From Zookeeper to Raft: HA and Fault-Tolerance

Introduction

Alluxio implements a virtual distributed file system that allows accessing independent large data stores with compute engines like Hadoop or Spark through a single interface. Within an Alluxio cluster, the Alluxio master is responsible for coordinating and keeping access to the underlying data stores or filesystems (UFS for short) consistent. The master contains a global snapshot of filesystem metadata, and when a client wants to read or modify a file, it first contacts the master. Given its central role in the system, the master must be fault-tolerant, highly available, strongly consistent, and fast. This blog will discuss the evolution of the Alluxio master from a complex multi-component system using Zookeeper to a simpler and more efficient one using Raft.

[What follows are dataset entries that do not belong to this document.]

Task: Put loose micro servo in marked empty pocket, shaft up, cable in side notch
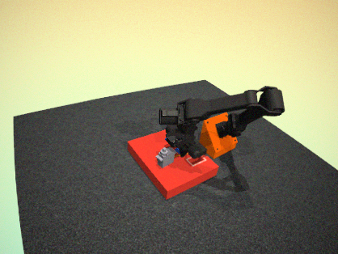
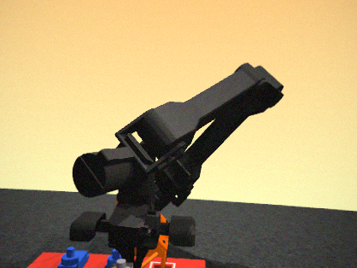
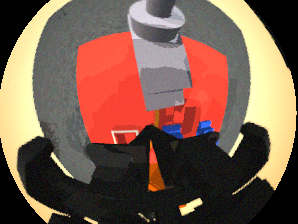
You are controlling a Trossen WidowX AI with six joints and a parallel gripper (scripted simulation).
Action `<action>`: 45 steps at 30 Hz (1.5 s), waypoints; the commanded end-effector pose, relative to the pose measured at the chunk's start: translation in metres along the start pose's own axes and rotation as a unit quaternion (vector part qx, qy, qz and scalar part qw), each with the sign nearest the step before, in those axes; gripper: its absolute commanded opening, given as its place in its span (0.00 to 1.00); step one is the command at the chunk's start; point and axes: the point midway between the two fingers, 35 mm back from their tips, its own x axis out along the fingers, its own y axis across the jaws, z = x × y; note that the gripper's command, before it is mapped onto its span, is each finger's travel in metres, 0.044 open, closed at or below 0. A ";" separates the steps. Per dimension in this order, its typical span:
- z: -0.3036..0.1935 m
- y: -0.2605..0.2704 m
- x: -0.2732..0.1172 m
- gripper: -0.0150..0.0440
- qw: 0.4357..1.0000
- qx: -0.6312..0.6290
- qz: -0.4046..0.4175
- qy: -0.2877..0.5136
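The loose micro servo (image 1: 165, 158) (image 2: 121, 263) (image 3: 161, 65) is grey. It stands on the red deck (image 1: 170, 184) (image 2: 192, 263) (image 3: 102, 80) with its output shaft up. Part of an orange cable shows beside it in the wrist view; the rest is hidden. The marked pocket (image 1: 200, 163) (image 2: 162, 263) (image 3: 125, 131) has a white outline and is empty where it shows. My gripper (image 1: 183, 154) (image 2: 136, 261) (image 3: 149, 127) is shut with nothing between its fingers. It points down over the deck, between the servo and the orange part, apart from the servo as far as I can see.
Two blue servos (image 2: 73, 259) (image 3: 171, 131) are on the deck beside the grey one, largely hidden behind my gripper in the top view. An orange upright part (image 1: 208, 139) (image 2: 163, 241) (image 3: 156, 183) stands at the deck's far side, close to my arm.
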 end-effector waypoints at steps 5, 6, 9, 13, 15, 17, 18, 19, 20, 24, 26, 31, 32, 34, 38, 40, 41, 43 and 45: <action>0.000 -0.011 0.000 0.25 1.000 -0.003 -0.002 0.000; 0.000 -0.011 0.000 0.25 1.000 -0.003 -0.002 0.000; 0.000 -0.009 -0.007 0.25 1.000 0.000 0.000 -0.001; 0.000 -0.011 -0.040 0.25 1.000 -0.003 -0.003 0.000; 0.000 -0.011 -0.043 0.25 1.000 -0.003 -0.003 0.000; 0.001 -0.011 -0.044 0.30 1.000 -0.005 -0.003 0.000; 0.004 -0.011 -0.045 0.34 1.000 -0.008 -0.003 0.000; 0.007 -0.011 -0.048 0.39 1.000 -0.012 -0.003 0.000; 0.012 -0.010 -0.052 0.43 1.000 -0.018 -0.003 0.000; 0.038 -0.008 -0.071 0.61 0.999 -0.050 -0.003 0.000; 0.053 -0.007 -0.082 0.70 0.998 -0.068 -0.003 -0.001; 0.063 -0.005 -0.089 0.92 0.997 -0.082 -0.004 -0.001; 0.063 -0.005 -0.087 0.97 0.997 -0.082 -0.004 -0.001; 0.063 -0.005 -0.080 1.00 0.997 -0.082 -0.004 -0.001; 0.063 -0.005 -0.065 1.00 0.997 -0.082 -0.003 -0.001; 0.063 -0.005 -0.064 1.00 0.997 -0.082 -0.003 -0.001; 0.063 -0.005 -0.064 1.00 0.997 -0.082 -0.003 -0.001; 0.063 -0.005 -0.062 1.00 0.997 -0.082 -0.003 -0.001; 0.063 -0.005 -0.059 1.00 0.997 -0.082 -0.003 -0.001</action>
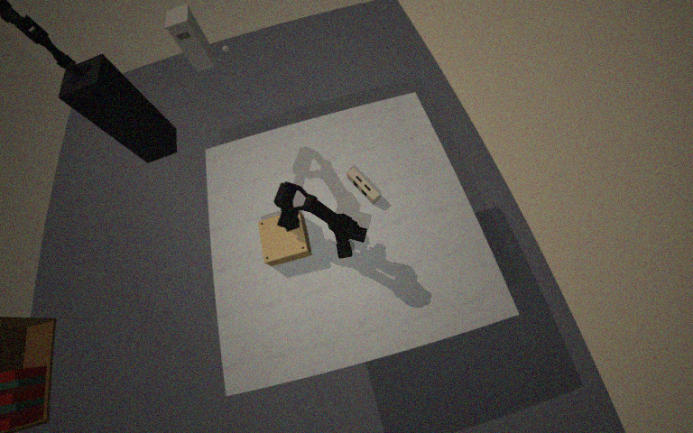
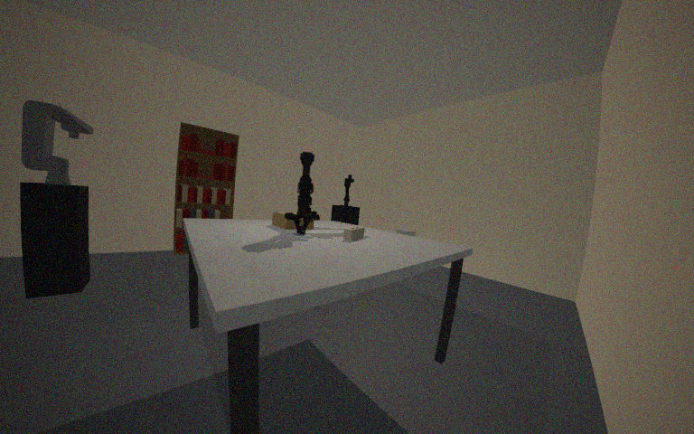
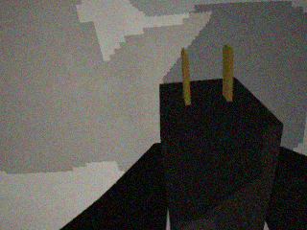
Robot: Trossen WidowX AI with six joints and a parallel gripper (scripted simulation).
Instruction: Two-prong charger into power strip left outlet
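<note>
Seen from above, the black robot arm (image 1: 318,210) (image 2: 305,189) stands on a wooden block (image 1: 281,242) (image 2: 282,220) on the white table (image 1: 327,336) (image 2: 286,271). Its gripper (image 1: 345,249) (image 2: 302,228) (image 3: 202,149) is clenched around the black charger (image 1: 345,252) (image 2: 301,231) (image 3: 211,144), with a finger against each side of the body. The wrist view shows two brass prongs (image 3: 227,74) pointing toward 12 o'clock, outside the outlets. From the gripper in the top view, the wooden block lies toward 9 o'clock, and the power strip (image 1: 361,183) (image 2: 353,234) lies between 12 and 1 o'clock, well apart from the charger. The strip's long side runs from 11 to 5 o'clock, with dark slots on its upper face. Whether the charger touches the table cannot be told. Around the table's middle, a black pedestal (image 1: 117,109) stands toward 10 o'clock, a pale post (image 1: 191,38) toward 11 and a bookshelf (image 1: 51,370) (image 2: 178,174) toward 8. In the exterior view, a gray robot arm (image 2: 37,136) on a black stand (image 2: 55,238) is toward 9 o'clock.
</note>
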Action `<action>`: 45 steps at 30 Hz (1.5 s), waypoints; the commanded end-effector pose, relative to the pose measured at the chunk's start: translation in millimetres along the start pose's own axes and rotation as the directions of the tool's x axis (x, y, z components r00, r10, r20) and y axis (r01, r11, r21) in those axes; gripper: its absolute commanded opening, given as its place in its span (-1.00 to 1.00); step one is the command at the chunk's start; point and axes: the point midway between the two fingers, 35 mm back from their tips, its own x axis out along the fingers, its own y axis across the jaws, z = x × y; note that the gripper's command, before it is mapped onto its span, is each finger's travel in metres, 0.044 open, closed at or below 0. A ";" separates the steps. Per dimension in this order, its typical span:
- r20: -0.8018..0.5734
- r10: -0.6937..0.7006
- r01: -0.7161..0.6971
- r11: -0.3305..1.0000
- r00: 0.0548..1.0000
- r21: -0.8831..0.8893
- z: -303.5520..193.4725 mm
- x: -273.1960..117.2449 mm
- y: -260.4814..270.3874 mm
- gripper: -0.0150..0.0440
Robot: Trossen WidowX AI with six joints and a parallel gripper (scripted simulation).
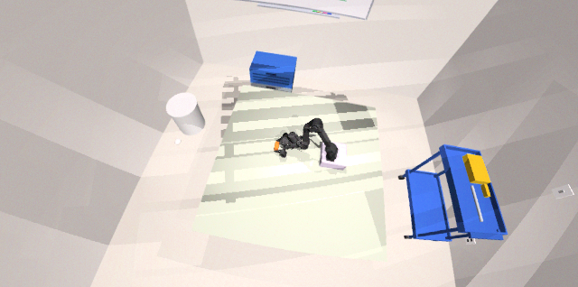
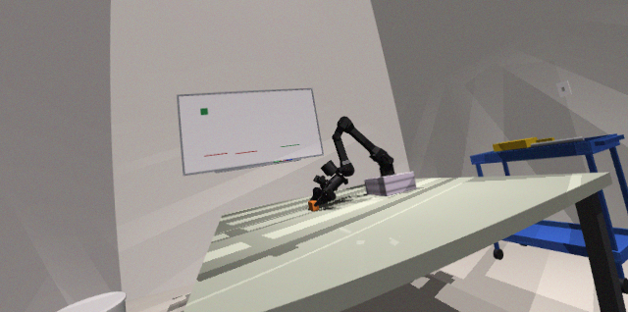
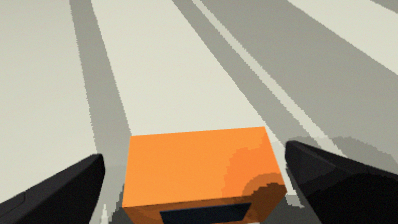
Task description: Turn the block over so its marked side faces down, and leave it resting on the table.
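Observation:
An orange block [image 3: 200, 165] [image 1: 276, 145] [image 2: 312, 205] rests on the pale green table [image 1: 293, 215] [image 2: 392, 253] [image 3: 165, 75]. In the wrist view its dark marked face [image 3: 205, 215] points toward the camera, at the bottom edge of the frame, and its plain orange face is up. My gripper [image 3: 197, 155] [image 1: 281, 146] [image 2: 318, 200] is open wide. Its two black fingers stand on either side of the block, with a gap on each side, not touching it. The arm reaches low from its base to the block.
The arm's base stands on a lilac block [image 1: 333, 161] [image 2: 392, 184] on the table. A blue cabinet [image 1: 273, 70] and a white cylinder bin [image 1: 185, 113] stand beyond the table. A blue cart [image 1: 456, 197] [image 2: 554, 155] with yellow items stands to the right.

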 end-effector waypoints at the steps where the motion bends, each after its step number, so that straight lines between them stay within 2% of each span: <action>1: -0.126 -0.007 0.007 1.000 0.992 -0.001 20.9 -3.0 -2.4 1.00; 9: -0.386 -0.011 0.008 1.000 0.922 -0.011 47.1 -50.3 0.9 1.00; 21: -0.404 -0.011 0.006 1.000 0.915 -0.013 49.0 -55.6 1.2 1.00; 24: -0.445 -0.009 0.005 1.000 0.896 -0.010 52.7 -50.0 0.5 1.00; 38: -0.779 -0.005 0.006 1.000 0.627 -0.002 87.4 -29.3 -0.6 1.00; 42: -0.847 -0.011 0.006 1.000 0.531 -0.009 96.4 -33.7 0.8 1.00; 45: -0.858 -0.012 0.006 1.000 0.514 -0.010 97.9 -34.9 1.3 1.00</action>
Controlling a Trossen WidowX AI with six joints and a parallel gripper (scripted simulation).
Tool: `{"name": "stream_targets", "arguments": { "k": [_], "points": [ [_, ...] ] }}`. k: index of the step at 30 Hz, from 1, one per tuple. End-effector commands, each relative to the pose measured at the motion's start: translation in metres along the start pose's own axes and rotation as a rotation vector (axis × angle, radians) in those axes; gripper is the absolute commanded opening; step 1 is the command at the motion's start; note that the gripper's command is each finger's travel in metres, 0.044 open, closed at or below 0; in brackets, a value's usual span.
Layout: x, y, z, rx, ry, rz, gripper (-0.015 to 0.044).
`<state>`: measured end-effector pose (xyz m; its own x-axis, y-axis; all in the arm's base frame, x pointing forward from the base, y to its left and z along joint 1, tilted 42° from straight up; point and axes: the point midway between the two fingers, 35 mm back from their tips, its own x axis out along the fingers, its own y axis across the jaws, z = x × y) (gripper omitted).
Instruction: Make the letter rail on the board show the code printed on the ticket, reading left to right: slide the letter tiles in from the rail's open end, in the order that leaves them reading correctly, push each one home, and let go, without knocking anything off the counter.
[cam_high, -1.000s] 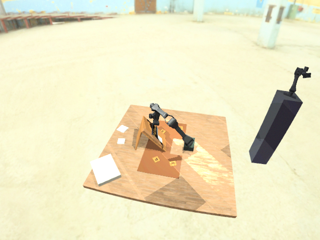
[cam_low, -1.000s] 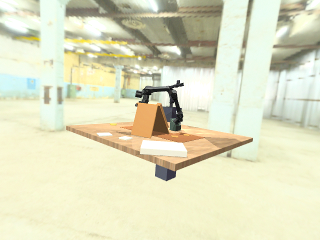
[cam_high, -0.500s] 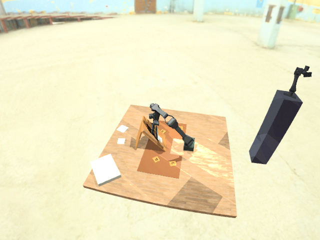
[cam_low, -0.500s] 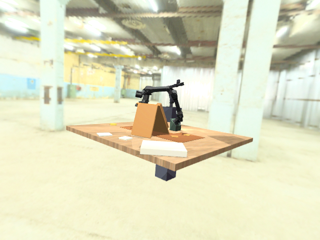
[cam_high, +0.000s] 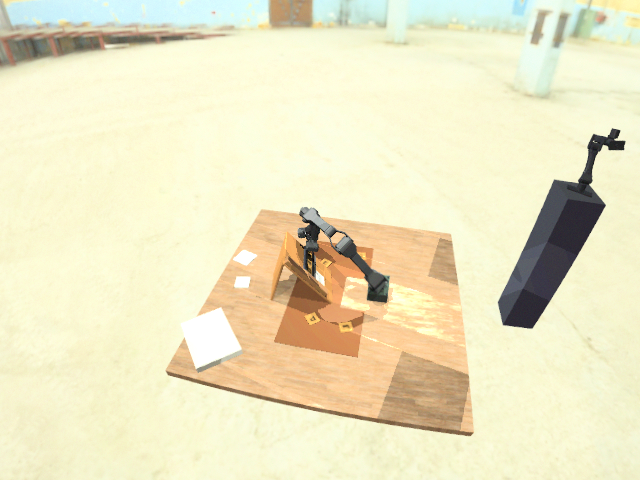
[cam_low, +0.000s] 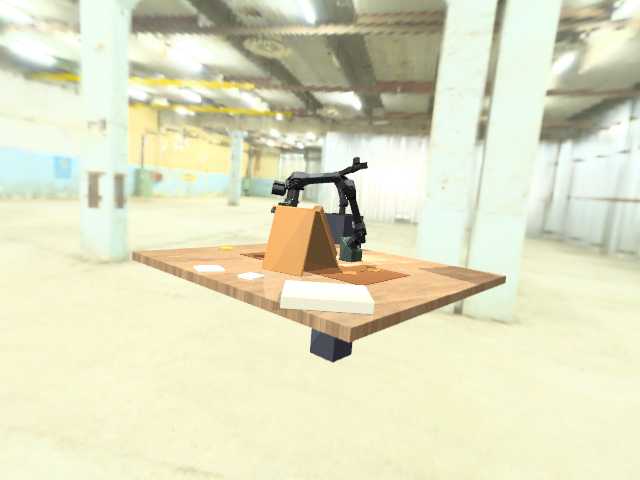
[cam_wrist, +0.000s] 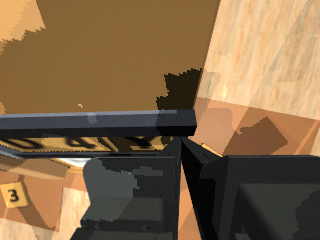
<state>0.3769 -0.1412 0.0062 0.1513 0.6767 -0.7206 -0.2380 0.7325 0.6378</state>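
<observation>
Wrist view: the pincer (cam_high: 310, 274) (cam_wrist: 179, 141) is closed, its tips together on nothing, at the end of the rail (cam_wrist: 100, 123). The rail runs leftward from the tips, holding tiles 0 (cam_wrist: 19, 143) and 4 (cam_wrist: 80, 143), then a darker third, its mark unclear, nearest the pincer. Pushing home probably means pressing leftward, along the rail. Tile 3 (cam_wrist: 14, 195) lies outside, lower left.
</observation>
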Motion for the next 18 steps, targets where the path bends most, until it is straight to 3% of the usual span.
{"name": "stream_targets", "arguments": {
  "k": [1,18],
  "points": [
    [0.0006,0.0032,0.0001,0.002,-0.001,0.003,0.0],
    [0.0014,0.0089,0.0002,0.003,-0.001,0.003,0.0]
  ]
}}
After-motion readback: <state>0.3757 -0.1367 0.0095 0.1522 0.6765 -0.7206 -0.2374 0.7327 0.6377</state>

The operation of a file system can be thought of as a sequence of commands performed on the system (e.g., create/delete/read/write). Executing these commands one at a time in a single thread gives us a sequential specification for our file system that is easy to reason about and to implement applications on top of. While this sequential specification is simple, the actual implementation of Alluxio’s virtual distributed file system consists of many moving parts all executing concurrently: the master who coordinates the system, the workers who store the file data and act as a cache between the client and the UFS, the UFSs themselves, and the clients who, at the direction of the master, access all other parts of the system. Again here, we may want to reason about each of these individual components as a sequential thread executing one operation at a time, but in reality, they are running complex systems themselves.